Only the first line of the listing and the lines after it, up to and including the one containing "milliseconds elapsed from", should be retyped exactly.

■ ■ ■ ■ ■

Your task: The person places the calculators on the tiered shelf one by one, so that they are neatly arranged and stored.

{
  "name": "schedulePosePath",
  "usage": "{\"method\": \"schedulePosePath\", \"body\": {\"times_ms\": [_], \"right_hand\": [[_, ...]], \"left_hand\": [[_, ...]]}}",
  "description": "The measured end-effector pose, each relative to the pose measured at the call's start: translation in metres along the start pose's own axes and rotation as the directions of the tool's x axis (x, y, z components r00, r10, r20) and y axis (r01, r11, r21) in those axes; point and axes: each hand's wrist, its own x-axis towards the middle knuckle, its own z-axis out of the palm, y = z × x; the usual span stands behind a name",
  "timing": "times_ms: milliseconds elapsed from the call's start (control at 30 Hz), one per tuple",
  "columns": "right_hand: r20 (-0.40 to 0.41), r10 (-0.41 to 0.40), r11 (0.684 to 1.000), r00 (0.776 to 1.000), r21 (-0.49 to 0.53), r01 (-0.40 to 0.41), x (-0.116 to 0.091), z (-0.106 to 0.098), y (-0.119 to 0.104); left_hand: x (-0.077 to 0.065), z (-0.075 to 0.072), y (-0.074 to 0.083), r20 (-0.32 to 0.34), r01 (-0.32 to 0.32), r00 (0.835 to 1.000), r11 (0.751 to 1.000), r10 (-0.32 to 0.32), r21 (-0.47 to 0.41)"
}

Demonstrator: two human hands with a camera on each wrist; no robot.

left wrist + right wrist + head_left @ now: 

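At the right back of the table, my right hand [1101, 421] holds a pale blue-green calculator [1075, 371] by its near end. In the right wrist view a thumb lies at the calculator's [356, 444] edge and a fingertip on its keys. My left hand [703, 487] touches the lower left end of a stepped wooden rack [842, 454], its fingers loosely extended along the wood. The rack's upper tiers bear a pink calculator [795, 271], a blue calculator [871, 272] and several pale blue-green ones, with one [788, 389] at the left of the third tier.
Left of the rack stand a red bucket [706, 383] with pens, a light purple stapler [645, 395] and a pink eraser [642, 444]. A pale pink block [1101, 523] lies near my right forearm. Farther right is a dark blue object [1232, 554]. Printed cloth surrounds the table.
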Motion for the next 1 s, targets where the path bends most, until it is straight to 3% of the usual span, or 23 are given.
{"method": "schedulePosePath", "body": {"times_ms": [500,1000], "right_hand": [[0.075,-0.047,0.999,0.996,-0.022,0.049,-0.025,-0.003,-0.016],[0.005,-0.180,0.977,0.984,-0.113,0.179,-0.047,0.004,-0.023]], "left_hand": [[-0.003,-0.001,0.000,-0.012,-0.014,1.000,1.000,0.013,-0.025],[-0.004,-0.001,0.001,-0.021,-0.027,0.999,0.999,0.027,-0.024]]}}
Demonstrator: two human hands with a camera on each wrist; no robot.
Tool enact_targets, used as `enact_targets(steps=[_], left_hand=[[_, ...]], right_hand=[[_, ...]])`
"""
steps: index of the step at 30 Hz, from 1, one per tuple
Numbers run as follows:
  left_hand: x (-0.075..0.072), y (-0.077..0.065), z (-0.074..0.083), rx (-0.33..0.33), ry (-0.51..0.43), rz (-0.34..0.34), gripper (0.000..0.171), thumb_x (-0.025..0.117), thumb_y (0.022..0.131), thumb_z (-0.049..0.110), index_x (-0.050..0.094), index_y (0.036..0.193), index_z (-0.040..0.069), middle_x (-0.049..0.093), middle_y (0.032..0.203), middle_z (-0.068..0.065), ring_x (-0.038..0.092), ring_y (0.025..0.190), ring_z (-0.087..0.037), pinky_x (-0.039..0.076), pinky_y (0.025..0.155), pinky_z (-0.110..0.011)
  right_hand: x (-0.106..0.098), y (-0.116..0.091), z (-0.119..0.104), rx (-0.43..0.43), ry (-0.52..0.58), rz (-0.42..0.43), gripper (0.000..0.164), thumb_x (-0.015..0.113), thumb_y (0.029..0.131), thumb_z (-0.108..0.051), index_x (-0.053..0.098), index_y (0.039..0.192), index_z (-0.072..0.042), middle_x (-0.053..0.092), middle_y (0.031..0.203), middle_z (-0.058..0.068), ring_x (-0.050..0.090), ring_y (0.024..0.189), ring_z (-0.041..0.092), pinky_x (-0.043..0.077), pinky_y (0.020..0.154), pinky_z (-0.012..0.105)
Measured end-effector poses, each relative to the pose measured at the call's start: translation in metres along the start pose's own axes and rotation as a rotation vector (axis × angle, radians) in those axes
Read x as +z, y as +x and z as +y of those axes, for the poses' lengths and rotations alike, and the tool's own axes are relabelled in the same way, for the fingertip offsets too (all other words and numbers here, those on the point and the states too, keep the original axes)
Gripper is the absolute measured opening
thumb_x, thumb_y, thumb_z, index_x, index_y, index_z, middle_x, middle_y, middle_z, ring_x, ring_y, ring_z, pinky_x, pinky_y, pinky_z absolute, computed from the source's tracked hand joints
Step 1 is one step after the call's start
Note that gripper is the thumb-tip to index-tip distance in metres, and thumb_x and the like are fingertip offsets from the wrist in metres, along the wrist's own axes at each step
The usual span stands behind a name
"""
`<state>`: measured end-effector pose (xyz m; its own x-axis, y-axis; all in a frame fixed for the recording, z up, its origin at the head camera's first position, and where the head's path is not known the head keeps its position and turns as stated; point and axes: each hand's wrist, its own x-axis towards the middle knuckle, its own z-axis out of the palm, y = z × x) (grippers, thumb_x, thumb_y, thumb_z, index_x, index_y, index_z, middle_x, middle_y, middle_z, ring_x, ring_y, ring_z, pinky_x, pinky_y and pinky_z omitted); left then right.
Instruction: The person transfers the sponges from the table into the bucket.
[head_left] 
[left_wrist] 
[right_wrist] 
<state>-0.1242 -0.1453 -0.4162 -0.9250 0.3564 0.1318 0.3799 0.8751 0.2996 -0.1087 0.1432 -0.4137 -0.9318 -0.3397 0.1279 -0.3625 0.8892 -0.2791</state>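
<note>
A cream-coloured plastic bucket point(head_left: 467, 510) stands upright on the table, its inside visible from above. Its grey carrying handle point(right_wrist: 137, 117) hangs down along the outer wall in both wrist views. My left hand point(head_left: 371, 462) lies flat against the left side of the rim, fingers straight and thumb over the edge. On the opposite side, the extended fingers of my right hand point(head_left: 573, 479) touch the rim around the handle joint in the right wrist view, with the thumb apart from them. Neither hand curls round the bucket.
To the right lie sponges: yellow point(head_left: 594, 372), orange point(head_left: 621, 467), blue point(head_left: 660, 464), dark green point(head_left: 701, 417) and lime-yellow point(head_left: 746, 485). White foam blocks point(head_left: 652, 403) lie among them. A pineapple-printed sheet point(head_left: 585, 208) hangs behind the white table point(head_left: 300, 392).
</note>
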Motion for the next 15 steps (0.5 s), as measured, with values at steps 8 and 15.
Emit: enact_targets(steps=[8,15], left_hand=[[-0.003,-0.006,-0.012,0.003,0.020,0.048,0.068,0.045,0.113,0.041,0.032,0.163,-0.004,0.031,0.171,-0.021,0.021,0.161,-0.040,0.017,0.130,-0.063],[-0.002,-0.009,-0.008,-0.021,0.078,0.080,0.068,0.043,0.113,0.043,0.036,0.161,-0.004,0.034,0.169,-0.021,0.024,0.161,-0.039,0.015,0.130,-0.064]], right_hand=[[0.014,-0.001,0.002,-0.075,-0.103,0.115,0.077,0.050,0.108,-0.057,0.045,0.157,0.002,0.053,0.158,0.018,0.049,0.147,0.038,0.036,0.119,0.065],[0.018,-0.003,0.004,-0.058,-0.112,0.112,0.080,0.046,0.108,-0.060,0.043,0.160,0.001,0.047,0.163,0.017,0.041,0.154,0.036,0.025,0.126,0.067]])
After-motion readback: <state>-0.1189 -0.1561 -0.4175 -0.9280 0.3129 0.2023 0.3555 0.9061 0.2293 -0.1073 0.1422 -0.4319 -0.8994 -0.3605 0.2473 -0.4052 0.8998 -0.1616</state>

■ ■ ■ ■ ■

Exercise output:
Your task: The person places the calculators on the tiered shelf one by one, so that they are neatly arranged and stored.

{
  "name": "schedulePosePath",
  "usage": "{\"method\": \"schedulePosePath\", \"body\": {\"times_ms\": [_], \"right_hand\": [[_, ...]], \"left_hand\": [[_, ...]]}}",
  "description": "The measured end-effector pose, each relative to the pose measured at the call's start: translation in metres along the start pose's own axes and rotation as the directions of the tool's x axis (x, y, z components r00, r10, r20) and y axis (r01, r11, r21) in those axes; point and axes: each hand's wrist, its own x-axis towards the middle knuckle, its own z-axis out of the palm, y = z × x; the usual span stands behind a name",
  "timing": "times_ms: milliseconds elapsed from the call's start (control at 30 Hz), one per tuple",

This answer is complete as it stands.